### Task goal
Would you quote the material below from its first line through the line containing "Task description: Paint", exactly and with both ends included?

### Dataset excerpt
[Start of section]

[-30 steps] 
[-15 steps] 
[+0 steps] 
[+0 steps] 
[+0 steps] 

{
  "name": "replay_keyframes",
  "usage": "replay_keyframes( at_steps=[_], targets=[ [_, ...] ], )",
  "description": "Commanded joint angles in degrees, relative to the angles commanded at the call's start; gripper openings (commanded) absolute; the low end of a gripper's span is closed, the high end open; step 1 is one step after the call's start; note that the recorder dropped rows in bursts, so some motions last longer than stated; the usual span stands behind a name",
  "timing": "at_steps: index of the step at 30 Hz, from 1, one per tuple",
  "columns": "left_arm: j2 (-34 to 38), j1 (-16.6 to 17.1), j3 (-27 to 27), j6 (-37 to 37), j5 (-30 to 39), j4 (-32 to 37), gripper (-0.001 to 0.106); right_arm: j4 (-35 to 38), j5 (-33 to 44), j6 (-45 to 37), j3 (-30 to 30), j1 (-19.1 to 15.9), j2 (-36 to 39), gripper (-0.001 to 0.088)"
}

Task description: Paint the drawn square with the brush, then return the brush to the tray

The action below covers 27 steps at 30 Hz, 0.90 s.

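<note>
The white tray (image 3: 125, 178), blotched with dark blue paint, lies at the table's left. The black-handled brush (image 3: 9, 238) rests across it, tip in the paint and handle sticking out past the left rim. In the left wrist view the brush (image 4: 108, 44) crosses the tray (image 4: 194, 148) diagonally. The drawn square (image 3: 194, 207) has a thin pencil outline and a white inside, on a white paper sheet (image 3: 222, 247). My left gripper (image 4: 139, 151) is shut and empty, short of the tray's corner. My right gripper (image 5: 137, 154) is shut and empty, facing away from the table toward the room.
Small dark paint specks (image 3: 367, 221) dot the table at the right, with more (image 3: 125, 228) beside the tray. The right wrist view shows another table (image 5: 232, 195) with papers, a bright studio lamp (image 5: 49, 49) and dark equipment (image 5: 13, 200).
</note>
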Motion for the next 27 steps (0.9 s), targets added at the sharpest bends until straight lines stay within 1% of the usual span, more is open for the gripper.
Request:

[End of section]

### Solution to this problem
[-30 steps] 
[-15 steps] 
[+0 steps] 
[+0 steps] 
[+0 steps] 

{
  "name": "replay_keyframes",
  "usage": "replay_keyframes( at_steps=[_], targets=[ [_, ...] ], )",
  "description": "Commanded joint angles in degrees, relative to the angles commanded at the call's start; gripper openings (commanded) absolute; the low end of a gripper's span is closed, the high end open; step 1 is one step after the call's start; note that the recorder dropped rows in bursts, so some motions last longer than stated; the usual span stands behind a name",
  "timing": "at_steps: index of the step at 30 Hz, from 1, one per tuple",
  "columns": "left_arm: j2 (-34 to 38), j1 (-16.6 to 17.1), j3 (-27 to 27), j6 (-37 to 37), j5 (-30 to 39), j4 (-32 to 37), gripper (-0.001 to 0.106); right_arm: j4 (-35 to 38), j5 (-33 to 44), j6 (-45 to 37), j3 (-30 to 30), j1 (-19.1 to 15.9), j2 (-36 to 39), gripper (-0.001 to 0.088)"
}

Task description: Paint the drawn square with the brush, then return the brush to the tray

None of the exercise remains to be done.